Loving across racial lines…what isn’t spoken

This fall will mark 20 years that I have been partnered with my husband, we’ve been together 20 years and married for 17 of those years. We met in our 20’s, when we were young and idealistic and even though my previous partner had been white, I had no idea that race on the cusp of the 21st century would still be an issue. I assumed that love was all that we would need but the truth is that for people who love across the color line in America, you need more than love. You need courage, strength and resiliency to deal with a world that is often hostile to those whose love crosses color lines.

We started to grasp the enormity of what our life together would entail early in our marriage, when a simple traffic stop in Chicago became a moment of horror and shame that we would rarely speak of because the ugliness was too much to bear. Yet in light of a story that broke this weekend, it seems fitting to share my own moment of shame; perhaps if more of us share these uncomfortable moments, people will truly start to grasp how little has truly changed when it comes to race in America.

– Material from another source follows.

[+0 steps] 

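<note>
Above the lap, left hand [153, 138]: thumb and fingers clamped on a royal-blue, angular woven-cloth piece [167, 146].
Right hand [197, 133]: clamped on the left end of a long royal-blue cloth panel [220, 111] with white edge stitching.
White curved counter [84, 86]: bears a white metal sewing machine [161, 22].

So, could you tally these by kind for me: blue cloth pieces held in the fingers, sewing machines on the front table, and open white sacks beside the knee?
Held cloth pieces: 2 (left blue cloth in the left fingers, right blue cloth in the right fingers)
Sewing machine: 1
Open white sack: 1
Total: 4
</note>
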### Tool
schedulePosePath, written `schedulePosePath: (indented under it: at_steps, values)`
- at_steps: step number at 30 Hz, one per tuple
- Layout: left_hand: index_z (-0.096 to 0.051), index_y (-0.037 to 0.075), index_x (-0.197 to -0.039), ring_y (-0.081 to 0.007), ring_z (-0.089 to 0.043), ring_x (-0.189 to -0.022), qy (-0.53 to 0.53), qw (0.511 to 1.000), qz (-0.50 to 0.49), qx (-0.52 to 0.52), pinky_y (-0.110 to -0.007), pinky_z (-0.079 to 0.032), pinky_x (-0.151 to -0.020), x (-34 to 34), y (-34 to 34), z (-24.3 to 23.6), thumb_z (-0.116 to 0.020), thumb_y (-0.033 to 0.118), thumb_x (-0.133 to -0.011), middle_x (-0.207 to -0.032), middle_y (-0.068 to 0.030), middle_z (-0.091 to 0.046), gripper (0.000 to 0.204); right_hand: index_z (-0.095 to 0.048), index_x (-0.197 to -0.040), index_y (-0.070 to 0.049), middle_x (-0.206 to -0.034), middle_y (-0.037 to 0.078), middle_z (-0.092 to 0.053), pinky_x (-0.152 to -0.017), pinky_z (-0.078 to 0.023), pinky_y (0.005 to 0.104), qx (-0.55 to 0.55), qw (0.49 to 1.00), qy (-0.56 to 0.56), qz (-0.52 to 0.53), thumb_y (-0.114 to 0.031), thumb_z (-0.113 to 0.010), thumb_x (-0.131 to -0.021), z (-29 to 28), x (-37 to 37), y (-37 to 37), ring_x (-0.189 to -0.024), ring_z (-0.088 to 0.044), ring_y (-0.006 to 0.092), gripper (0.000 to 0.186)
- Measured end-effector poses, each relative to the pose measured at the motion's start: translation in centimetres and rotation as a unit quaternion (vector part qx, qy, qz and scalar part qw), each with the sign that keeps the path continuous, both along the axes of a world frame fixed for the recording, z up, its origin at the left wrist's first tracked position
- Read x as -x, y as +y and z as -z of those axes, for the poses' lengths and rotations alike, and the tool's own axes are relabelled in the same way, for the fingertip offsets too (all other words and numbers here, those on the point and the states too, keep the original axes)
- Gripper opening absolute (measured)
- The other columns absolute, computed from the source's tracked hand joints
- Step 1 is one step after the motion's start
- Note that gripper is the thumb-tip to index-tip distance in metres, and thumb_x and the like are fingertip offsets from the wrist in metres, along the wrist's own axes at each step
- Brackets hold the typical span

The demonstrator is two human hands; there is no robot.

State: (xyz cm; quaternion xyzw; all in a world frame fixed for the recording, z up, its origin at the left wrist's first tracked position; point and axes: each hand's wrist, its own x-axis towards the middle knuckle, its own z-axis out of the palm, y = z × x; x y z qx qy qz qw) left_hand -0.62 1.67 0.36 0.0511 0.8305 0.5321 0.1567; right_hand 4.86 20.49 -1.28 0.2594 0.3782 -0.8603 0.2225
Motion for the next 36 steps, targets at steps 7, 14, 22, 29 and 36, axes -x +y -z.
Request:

Several months into our marriage, we attended the wedding of a mutual friend in the suburbs of Chicago. The type of event that many couples do, nothing out of the ordinary yet for me, that night would forever live in a place within me to serve as a reminder that my humanity could be taken from me at any moment, not because of my actions but because of the color of my skin.

Traveling back home from a northwestern suburb of Chicago, we came across a DUI check, the type of checks that happen in countless cities across America. A check you have no reason to fear if you haven’t been imbibing. My husband being the designated driver had abstained from drinking at the reception, so when the cops signaled to us to pull over, we had no reason to fear or so we thought.

The officer walked up to the window and it became immediately clear to us though we were in shock that we had been pulled over because my husband was a white man and I was a Black woman. The officer instead of asking had my husband been drinking, asked him about me…who was I? My husband said that I was his wife, the officer looked incredulous and without getting into the nasty details pretty much stated he didn’t believe him and that he thought that I was a prostitute. We ended up being briefly detained while the officers debated whether or not to believe our story, never at any time was my husband given a breathalyzer or any other type of test. After running our plates, they apparently decided we really were a married couple or else the most skilled set of liars who happened to have the same last name and a set of wedding bands.

We drove home silent and in tears as the horror and enormity of what happened weighed on us. Chicago being a big city, I later realized that without a badge number at that time, filing a complaint was futile. We weren’t harmed physically but psychically that encounter laid the foundation for the rest of our lives. Traffic stops over the years have become moments of fear for us and while other cops in other cities have also asked our relationship to one another, none have been as open in their assumptions that I must be a prostitute and my husband a “john”.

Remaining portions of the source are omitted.